Blogs and corner stone content
So now you’ve got your keywords and a good idea of how to use them; to really benefit from SEO, apply this to your blog. Pick a topic you’re going to write a few blog posts about and that’s where we can begin with this strategy.
I want you to imagine a spiders web, with your main topic at the centre, the thing you want to rank for (this can be described as your corner stone content). Branching off from here you’ll have other sub blogs which relate to this content, but which all link back to the big topic in the centre.
As you write more and more blog posts your web will grow and grow, but it should all inter-link and all the posts should compliment each other. So if you were me you might have author website design in the middle, with author website SEO, author website marketing and author website blogs all feeding into the main article.
What this serves to do is tell the search engine that your content is valuable. If someone is looking for info on anything to do with author websites then google will point them in my direction. I’ve got the correct keywords and related content all linked together. If visitors enjoy my blog they can jump from post to post and find loads of interesting pearls of wisdom. They then stay on my site for longer and are more likely to pop back and say hello again.
Done well you can position yourself as thought leader in your chosen subject. How’s that for free marketing?
Are back-links the ultimate way to improve SEO for authors?
Back links are links that come from another site and point traffic your way. Search engines love these kind of links as they show your site has important content and therefore rewards you with higher rankings, hooray!
It’s worth noting here that links from social media like Facebook and Twitter sadly don’t count here. So how on earth can you get links to your site?
The answer is fairly simple but not something that isn’t going to happen over night.
You have to build relations with other people. Comment on other blog posts, send nice e-mails to related sites and ask if it’s ok if you link to their site because you love their content. They may be really nice and return the favour and if not you’ve made a cool connection. Many bloggers are more than happy to help you out and love being part of a community.
Also you can write guest blog posts for other sites which link back to you. They get an incredible article from a talented writer and you get magic SEO dust sprinkled on your website.
Another really clever way to get links is to find no-follow links. Have you ever clicked on a link and got a 301 or 401 error message come up, saying the page is out of order. Well if you find these links (there is software you can use to discover them) contact the website tell them about the broken link and ask if they can pop your link in there instead. You’re doing them a favour by fixing their site and get another back link as a result.

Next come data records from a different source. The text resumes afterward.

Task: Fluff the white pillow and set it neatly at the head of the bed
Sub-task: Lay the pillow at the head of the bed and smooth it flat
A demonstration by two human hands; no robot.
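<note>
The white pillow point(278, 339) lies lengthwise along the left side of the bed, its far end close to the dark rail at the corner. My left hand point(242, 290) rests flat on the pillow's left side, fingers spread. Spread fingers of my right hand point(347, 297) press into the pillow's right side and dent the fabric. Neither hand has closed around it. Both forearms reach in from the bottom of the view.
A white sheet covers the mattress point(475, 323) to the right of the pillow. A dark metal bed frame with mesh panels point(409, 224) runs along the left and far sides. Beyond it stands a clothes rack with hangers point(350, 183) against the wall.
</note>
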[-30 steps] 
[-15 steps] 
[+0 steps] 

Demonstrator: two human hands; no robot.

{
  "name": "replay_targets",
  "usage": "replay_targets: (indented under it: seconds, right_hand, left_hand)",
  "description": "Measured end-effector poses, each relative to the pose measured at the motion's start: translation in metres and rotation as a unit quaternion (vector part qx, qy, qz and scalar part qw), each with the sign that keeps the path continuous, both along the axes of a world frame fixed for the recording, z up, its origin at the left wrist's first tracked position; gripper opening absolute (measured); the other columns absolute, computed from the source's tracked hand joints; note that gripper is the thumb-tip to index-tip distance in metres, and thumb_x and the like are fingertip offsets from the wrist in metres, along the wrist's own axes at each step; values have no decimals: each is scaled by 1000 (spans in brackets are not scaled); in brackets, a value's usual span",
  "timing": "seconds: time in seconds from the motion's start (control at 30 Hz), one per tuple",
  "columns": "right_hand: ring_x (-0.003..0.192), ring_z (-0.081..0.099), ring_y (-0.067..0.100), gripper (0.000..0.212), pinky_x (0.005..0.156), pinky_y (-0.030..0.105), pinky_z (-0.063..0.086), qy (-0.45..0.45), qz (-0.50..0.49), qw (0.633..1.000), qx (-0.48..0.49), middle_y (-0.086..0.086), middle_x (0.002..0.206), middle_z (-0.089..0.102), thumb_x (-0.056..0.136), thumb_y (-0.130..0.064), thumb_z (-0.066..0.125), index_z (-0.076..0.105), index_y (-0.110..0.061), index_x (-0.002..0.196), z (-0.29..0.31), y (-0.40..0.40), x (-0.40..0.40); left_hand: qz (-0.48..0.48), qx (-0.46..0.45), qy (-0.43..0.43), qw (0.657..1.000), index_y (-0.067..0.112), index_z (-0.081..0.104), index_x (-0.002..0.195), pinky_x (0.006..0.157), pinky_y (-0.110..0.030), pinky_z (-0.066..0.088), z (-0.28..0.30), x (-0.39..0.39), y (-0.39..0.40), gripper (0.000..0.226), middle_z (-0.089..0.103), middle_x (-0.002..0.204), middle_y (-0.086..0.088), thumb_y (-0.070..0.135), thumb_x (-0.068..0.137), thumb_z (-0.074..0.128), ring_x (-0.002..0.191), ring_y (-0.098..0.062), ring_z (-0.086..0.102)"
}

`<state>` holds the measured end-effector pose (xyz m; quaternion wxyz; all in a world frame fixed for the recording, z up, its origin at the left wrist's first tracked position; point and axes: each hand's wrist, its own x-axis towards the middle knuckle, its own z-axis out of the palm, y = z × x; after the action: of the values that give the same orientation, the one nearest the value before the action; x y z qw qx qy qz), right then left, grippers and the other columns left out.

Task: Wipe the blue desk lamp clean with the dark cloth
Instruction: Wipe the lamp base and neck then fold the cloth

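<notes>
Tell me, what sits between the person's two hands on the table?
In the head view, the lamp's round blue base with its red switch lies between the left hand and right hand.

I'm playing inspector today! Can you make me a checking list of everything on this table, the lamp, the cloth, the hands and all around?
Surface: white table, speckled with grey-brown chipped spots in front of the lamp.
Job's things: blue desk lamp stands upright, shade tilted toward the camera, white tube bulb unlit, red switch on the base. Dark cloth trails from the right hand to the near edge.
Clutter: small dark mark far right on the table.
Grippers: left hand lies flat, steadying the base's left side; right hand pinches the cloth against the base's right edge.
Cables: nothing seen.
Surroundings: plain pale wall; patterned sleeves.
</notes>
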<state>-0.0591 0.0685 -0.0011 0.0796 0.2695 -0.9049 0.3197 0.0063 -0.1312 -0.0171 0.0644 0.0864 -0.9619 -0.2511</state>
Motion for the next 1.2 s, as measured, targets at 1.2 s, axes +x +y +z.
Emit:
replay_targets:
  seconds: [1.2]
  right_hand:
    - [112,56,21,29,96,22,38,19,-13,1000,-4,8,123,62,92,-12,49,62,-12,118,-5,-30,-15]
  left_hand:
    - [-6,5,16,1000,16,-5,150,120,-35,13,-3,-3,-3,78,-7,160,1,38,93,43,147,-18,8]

It sounds like hard work and it can be but it’s also really effective way of boosting your site.
How important is site speed and mobile optimisation for SEO for Authors?
In recent times google has changed the way they rank to place more emphasis on site speed and usability on mobiles.
It’s crazy that now almost 90% of internet use is through a mobile device. So don’t spend loads of time building a site that looks amazing on desktop but looks a squashed up mess on your phone (trust me I’ve done it myself). Most website building software can show you a preview of what your site looks like on tablets and mobiles so make sure you take this into account.
Search engines consider this an important part of usability, so don’t become unstuck here.
The speed of your site is also an integral part here. You can analyse your website for free by using tools like Up City SEO checker. The key to keeping your site fast is to not cram it with too many videos, high resolution images and fancy widgets which slow your site down. Besides nobody wants to browse a site which takes ages to load. We live in a fast paced digital world, we don’t have time, we’ve got books to read and write.